Trotz Öl-Milliarden: Putins Wirtschaft in Bedrängnis

20.04.2026

Russlands Wirtschaft wackelt trotz hoher Ölpreise. Sogar Wladimir Putin räumte bereits ein, dass das Wachstum hinter den Erwartungen bleibt.

Zur Vollversion des Artikels
© EPA
Zur Vollversion des Artikels

Trotz der gestiegenen Rohölpreise durch den Iran-Krieg steckt Russlands Kriegswirtschaft weiterhin in der Krise. Zwar profitiert Moskau als einer der weltweit größten Exporteure von der aktuellen Lage und den gelockerten US-Sanktionen, doch die enormen Kosten für den seit mehr als vier Jahren andauernden Angriffskrieg belasten die Staatskassen.

Der schwedische Geheimdienstchef Thomas Nilsson sieht laut "Financial Times" ein systemisches Problem in Russland.
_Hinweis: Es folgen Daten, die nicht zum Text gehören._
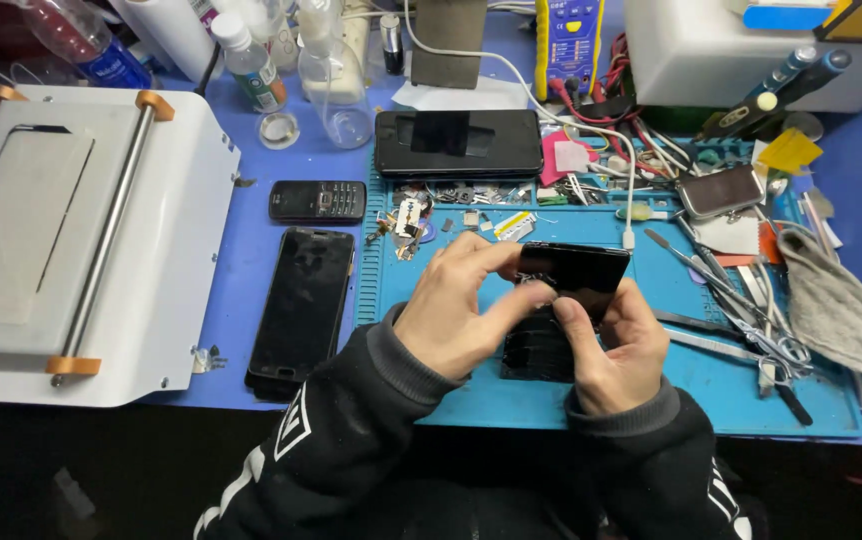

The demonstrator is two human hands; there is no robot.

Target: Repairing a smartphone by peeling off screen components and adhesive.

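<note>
Both of my hands hold a black smartphone [579,274] just above the blue work mat [511,395]. My right hand [619,345] grips its lower right side, thumb on the face. My left hand [459,305] comes in from the left, and its fingertips pinch the phone's left end. A dark flat part [536,350] lies on the mat under my hands, mostly hidden by them. Black sleeves cover both wrists.
A black smartphone [303,305] and a small keypad phone [317,201] lie left of the mat. Another black phone [458,143] rests at the mat's far edge. A white machine [81,230] fills the left. Tweezers and tools [741,300], a grey cloth [836,305], bottles [253,62] and a multimeter [568,45] crowd the right and back.
</note>
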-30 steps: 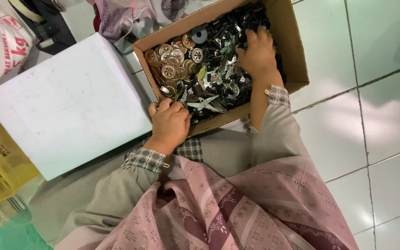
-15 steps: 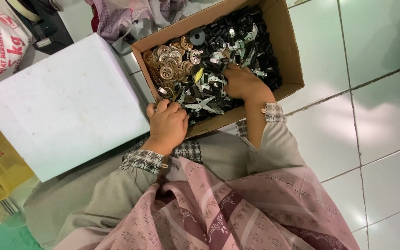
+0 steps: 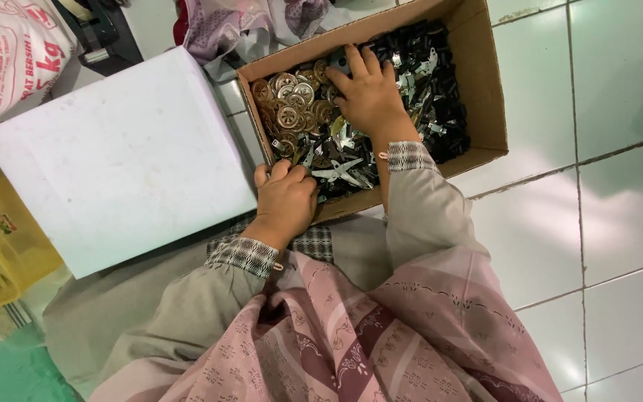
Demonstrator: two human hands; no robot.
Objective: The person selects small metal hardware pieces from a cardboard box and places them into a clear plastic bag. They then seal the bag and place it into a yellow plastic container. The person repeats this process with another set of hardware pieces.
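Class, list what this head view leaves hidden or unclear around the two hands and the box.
- Right hand: palm down, covering whatever it touches.
- Left hand: fingers curled over the cardboard box edge; grip unclear.
- Box's far corner: cut off by top edge.
- Small dark parts: too small to identify.

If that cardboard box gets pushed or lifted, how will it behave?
The box is probably heavy for its size: it is packed with metal parts and brass discs. Pushed, it should slide easily on the glossy tiles. Lifted by one wall, the thin cardboard may flex or sag.
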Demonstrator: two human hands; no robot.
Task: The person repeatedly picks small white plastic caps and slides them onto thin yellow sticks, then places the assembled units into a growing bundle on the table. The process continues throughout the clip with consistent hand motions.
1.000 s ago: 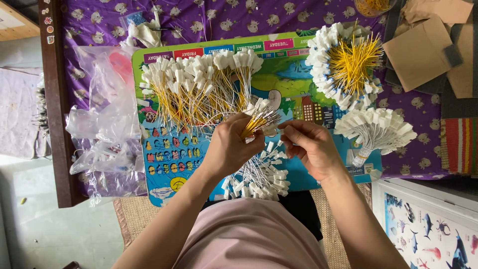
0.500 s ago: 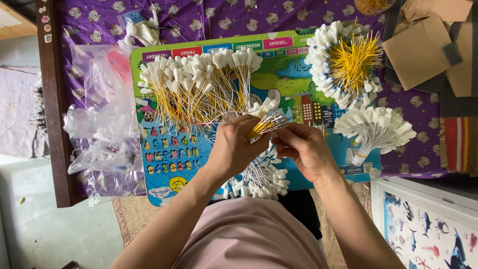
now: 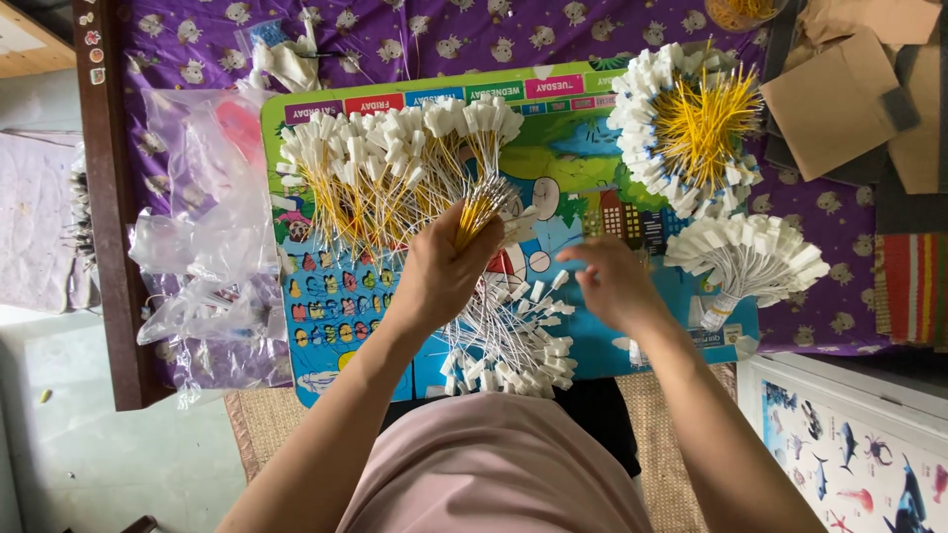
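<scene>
Left hand (image 3: pixel 439 271): closed around a small bundle of thin yellow plastic ties with white tag heads (image 3: pixel 481 209), tips fanned up and to the right

Right hand (image 3: pixel 614 284): fingers loosely spread, holding nothing visible, hovering just right of the bundle, apart from it

Below and between both hands: loose heap of white-stemmed, white-headed ties (image 3: pixel 509 341)

Above left hand: wide spread of yellow ties with white heads (image 3: pixel 390 168), touching the held bundle's far end

Above right hand: round rosette of yellow ties, white heads outward (image 3: pixel 686 123); to its right, tied sheaf of white ties (image 3: pixel 750 259)

Under all: colourful printed children's placemat (image 3: pixel 573 148) on purple patterned cloth (image 3: pixel 405 39); clear plastic bags (image 3: pixel 212 247) well left of the left hand

Risk, as judgement: bundle held one-handed; stems likely to slip or splay if grip loosens, mixing with the spread behind or the white heap below; snagging of tips on neighbouring heads possible

Change from half a second ago: right hand then pinched at the bundle's tips, now withdrawn rightward and opened; left hand and bundle in much the same place
</scene>
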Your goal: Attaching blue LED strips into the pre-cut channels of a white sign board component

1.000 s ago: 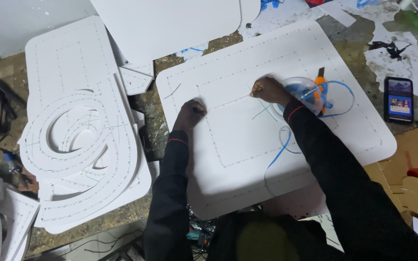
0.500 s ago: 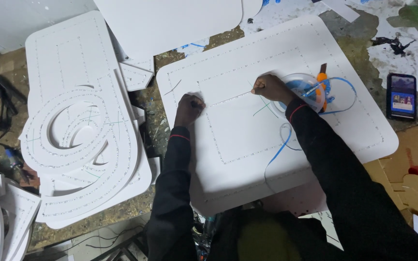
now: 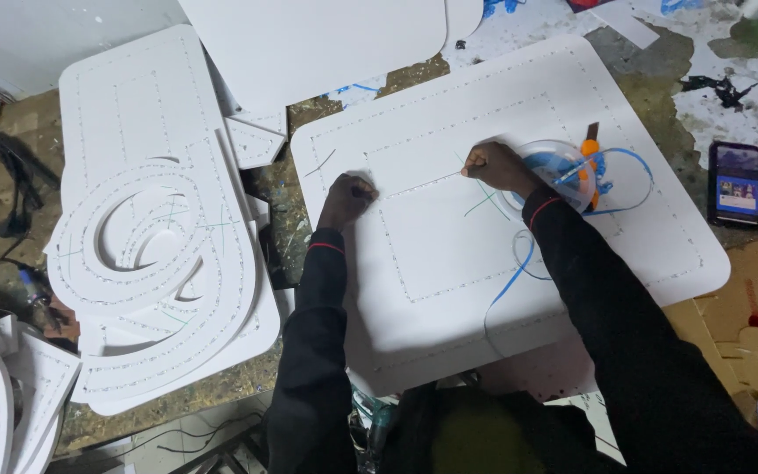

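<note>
Fingers both fists shut, L hand (image 3: 346, 198) & R hand (image 3: 489, 167) pinching thin string (image 3: 418, 184) tight over white board (image 3: 449, 263) middle. Pull too hard: string may snap/slip, maybe tug blue wire (image 3: 519, 263).

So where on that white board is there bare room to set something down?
The white board is bare along its near-right part, between the blue cord and the right edge, and inside the dotted rectangle below both hands. It is crowded around the right hand, by the clear round container.
</note>
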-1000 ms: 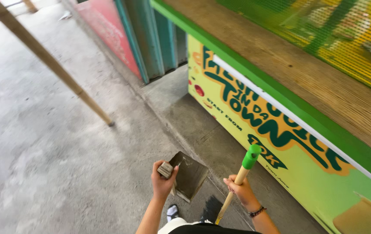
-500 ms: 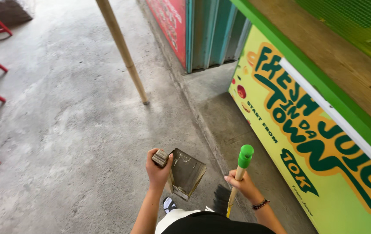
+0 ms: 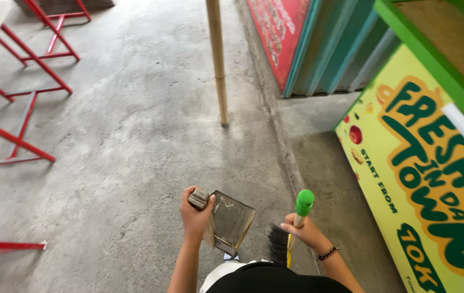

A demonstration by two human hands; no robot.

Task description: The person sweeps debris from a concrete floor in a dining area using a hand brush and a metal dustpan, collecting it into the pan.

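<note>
Here the left hand is clenched on the handle of a metal dustpan hanging mouth-down, just left of the broom, whose near-upright stick the right hand grips below its green cap.

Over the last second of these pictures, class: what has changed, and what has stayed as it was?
The view has swung left: the bamboo pole now stands upright mid-frame, red metal table frames have come into sight, and the painted stall front sits further right. The left hand still grips the metal dustpan, the right hand the green-capped broom. Nothing was released.
</note>
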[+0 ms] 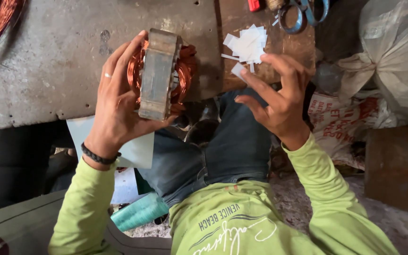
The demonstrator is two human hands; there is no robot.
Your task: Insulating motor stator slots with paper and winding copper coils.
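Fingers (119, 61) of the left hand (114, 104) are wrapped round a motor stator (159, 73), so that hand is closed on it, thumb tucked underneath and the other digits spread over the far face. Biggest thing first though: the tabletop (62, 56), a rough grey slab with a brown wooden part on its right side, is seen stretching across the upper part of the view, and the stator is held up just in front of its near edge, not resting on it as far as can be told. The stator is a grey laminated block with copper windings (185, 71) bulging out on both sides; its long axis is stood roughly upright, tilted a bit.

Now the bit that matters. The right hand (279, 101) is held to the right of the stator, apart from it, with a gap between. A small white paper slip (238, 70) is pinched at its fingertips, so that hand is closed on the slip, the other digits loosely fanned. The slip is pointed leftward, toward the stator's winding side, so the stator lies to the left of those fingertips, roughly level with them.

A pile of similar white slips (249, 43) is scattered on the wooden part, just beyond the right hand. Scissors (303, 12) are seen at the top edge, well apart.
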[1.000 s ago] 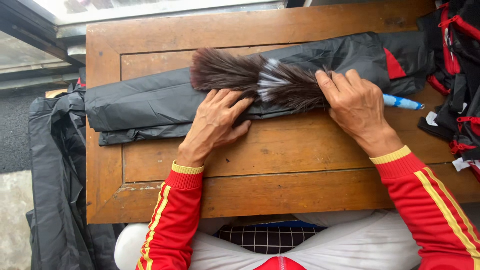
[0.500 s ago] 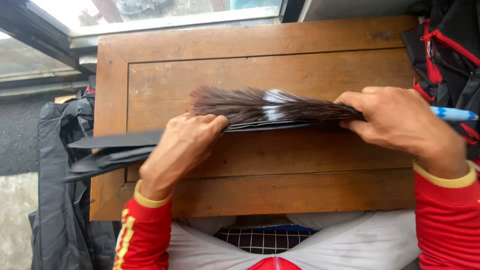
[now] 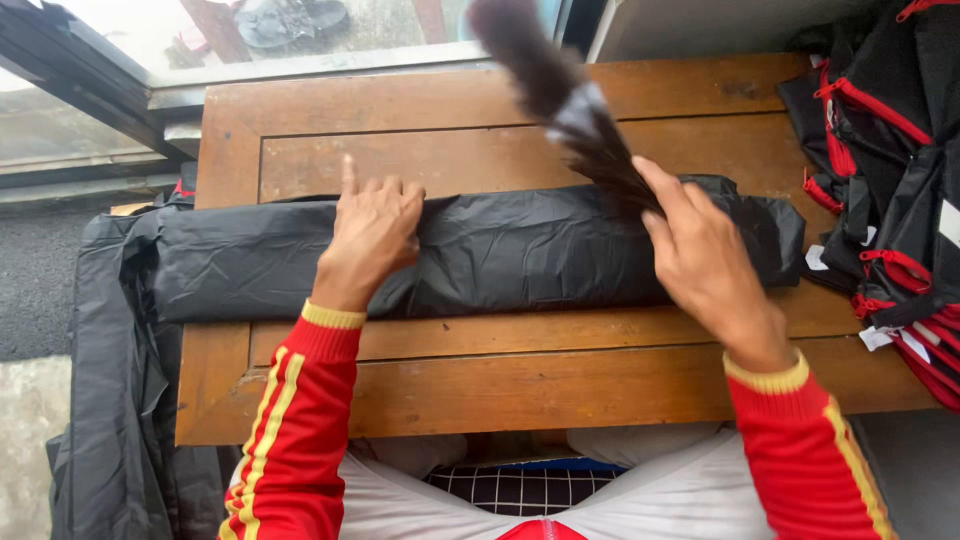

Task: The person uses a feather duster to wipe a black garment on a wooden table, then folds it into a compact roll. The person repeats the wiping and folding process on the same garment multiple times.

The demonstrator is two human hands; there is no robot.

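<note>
Wooden table with a raised frame edge, brown, worn, set by a window sill at top. One long black plastic-wrapped bundle lies lengthwise across the tabletop, shiny and creased, its left end hanging past the table edge onto more black sheeting draped at the side. One left hand rests on top of the bundle near its middle, fingers loosely curled, index finger pointing up, gripping nothing. One right hand sits over the bundle's right part, fingers closed around the base of one dark brown feather brush, which tilts up and away toward the window, blurred at the tip. Both sleeves red with yellow stripes. Pile of black bags with red trim at the right edge, count unclear.
</note>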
Damit die Defizite ausgeglichen werden könnten, müsste der Preis für Urals-Öl (Russlands wichtigste Ölsorte) mindestens ein Jahr lang über 100 US-Dollar pro Barrel liegen. Nilsson glaubt nicht, dass Russland seine Kriegskosten durch den mit der Sperrung der Straße von Hormuz gestiegenen Ölpreis nachhaltig decken könne.

"Es ist kein nachhaltiges Wachstumsmodell, Material für den Krieg zu produzieren, das dann auf dem Schlachtfeld zerstört wird", sagt der Geheimdienstchef.

Schwaches Wachstum

Am Mittwoch (15. April) räumte Kreml-Chef Putin in einem TV-Auftritt ein, dass das Bruttoinlandsprodukt (BIP) hinter den Erwartungen zurückbleibe. In den Monaten Jänner und Februar büßte die Wirtschaft demnach 1,8 Prozentpunkte ein. Putin verlangte detaillierte Berichte darüber, warum die makroökonomischen Indikatoren derzeit so schwach ausfallen und die Entwicklung nicht den Plänen entspricht. Besonders hart trifft es derzeit das Baugewerbe in Russland. Dieses verzeichnete im Jänner einen Rückgang von 16 Prozent und im Februar ein weiteres Minus von 14 Prozent.